In bed, Falk thinks about what McMurdo said about gambling only working “if you back the right horse” (273). He pictures Kiewarra from above, “noticing, for the first time, how things looked from a very different perspective” (274). He goes outside to take a photo of the inside of his trunk. After a restless night, he wakes early on Thursday, and makes a call promptly at 9 o’clock in the morning. The chapter ends with a short flashback of Luke driving home from Jamie's house, feeling hot and eager to get home. He was almost home when he saw a person standing on the side of the road, waving.

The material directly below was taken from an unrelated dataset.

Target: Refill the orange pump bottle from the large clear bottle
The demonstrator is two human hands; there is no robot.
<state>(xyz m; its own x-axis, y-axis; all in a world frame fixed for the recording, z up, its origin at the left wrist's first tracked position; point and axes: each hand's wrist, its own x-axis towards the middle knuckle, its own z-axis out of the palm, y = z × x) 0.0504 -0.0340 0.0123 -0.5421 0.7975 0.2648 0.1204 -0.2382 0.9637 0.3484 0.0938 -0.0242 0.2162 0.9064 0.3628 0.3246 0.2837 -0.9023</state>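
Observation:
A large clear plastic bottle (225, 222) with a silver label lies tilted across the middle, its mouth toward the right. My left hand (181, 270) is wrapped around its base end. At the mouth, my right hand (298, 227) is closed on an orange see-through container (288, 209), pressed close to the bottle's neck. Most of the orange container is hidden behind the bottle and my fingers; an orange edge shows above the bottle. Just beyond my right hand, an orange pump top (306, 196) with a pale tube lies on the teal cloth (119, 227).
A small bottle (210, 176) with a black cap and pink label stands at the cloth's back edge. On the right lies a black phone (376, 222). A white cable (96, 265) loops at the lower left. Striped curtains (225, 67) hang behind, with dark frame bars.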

Several symbols appear in this section that indicate the tensions and mistrust in Kiewarra coming to a head. The fire warning level has been raised to extreme, which foreshadows the catastrophic fire Whitlam comes close to causing, and the extreme tension and mistrust that has built up over the course of a week (or two decades). Shooting rabbits is a motif that appears throughout the novel, connecting the events and characters of Kiewarra's past with its present, as discussed in the Motifs section. Falk guiltily finds himself checking to see what kind of ammunition Gretchen is using because he has reached a point where he has started doubting even her. His suspicions reach their height the night he looks through the photo albums, inferring information from the photos because he is desperate for answers. When Gretchen accidentally knocks over a wine glass, Falk cannot help but see “the stain [seep] like blood into the carpet” (269) because Falk is having an increasingly challenging time disentangling his doubts and assumptions from the facts of the case.
He has a similarly difficult time believing Grant and Deacon's stories because he is “staring so hard at the past that it's blinding [him]” (259). It is only after his talk with McMurdo, and when he takes a step back from everything, “noticing, for the first time, how things looked from a very different perspective” (274), that he is able to piece together everything about the Hadler case correctly.
A subtle way Harper connects Luke, Deacon, and Falk—the three men most linked to Ellie's death—on the day of Ellie's murder is through a parallel line in all their flashbacks: “[S]omething was seriously wrong” (255-57). This heightens the anticipation built by Ellie's flashback of that day, when she is certain that “after this weekend, everything would be different” (239). Given that many, including Gretchen, think Ellie committed suicide, this is one of the last flashbacks that is purposely vague to keep anticipation high until the final resolution.